• [Work instruction] Return the data word for word. Pictures are to be omitted.
----------------------------------------
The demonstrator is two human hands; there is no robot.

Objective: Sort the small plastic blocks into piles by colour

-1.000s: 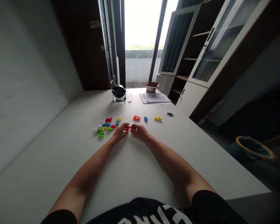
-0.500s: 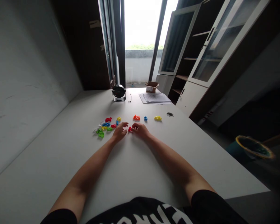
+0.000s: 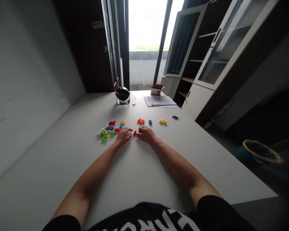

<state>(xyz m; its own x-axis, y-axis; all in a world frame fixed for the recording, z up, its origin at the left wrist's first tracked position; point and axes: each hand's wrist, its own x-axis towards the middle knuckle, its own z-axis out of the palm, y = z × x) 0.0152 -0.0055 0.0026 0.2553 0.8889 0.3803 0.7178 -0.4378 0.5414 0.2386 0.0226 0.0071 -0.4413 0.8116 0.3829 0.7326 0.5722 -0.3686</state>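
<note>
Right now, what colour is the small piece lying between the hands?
Red: the piece shows best in the head view.

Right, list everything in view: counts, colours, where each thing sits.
white table: 1, white, under the arms
plastic pieces: cluster, uncounted, mixed colours, left of the left hand
red plastic piece: 1, red, between the hands
orange plastic piece: 1, orange, beyond the hands
blue plastic piece: 1, blue, right of the orange
yellow plastic piece: 1, yellow, right of the blue
round device: 1, black and silver, far table end
cardboard box: 1, brown, far edge
papers: stack, white, before the box
waste bin: 1, yellow rim, floor, right
left hand: 1, flat on table
right hand: 1, flat on table
</note>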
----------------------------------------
• [Answer for this exercise]
The demonstrator is two human hands; there is no robot.

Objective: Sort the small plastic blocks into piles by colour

-1.000s: 
-0.500s: 
+0.000s: 

<state>(xyz m; its own x-axis, y-axis; all in a world frame fixed for the recording, z up, its origin at the left wrist's first tracked position; point and axes: each hand's wrist, its own x-axis towards the middle knuckle, its own z-axis out of the palm, y = z × x) 0.0152 -0.0055 0.0026 0.2553 0.8889 0.3803 0.7178 -0.4378 0.5414 0.2386 0.0226 0.0071 -0.4413 0.8116 0.3829 0.7326 0.5722 -0.3686</state>
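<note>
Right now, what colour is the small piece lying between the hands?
Red: the piece shows best in the head view.

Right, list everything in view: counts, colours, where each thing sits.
white table: 1, white, under the arms
plastic pieces: cluster, uncounted, mixed colours, left of the left hand
red plastic piece: 1, red, between the hands
orange plastic piece: 1, orange, beyond the hands
blue plastic piece: 1, blue, right of the orange
yellow plastic piece: 1, yellow, right of the blue
round device: 1, black and silver, far table end
cardboard box: 1, brown, far edge
papers: stack, white, before the box
waste bin: 1, yellow rim, floor, right
left hand: 1, flat on table
right hand: 1, flat on table
</note>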

Nothing more remains to be added to the answer.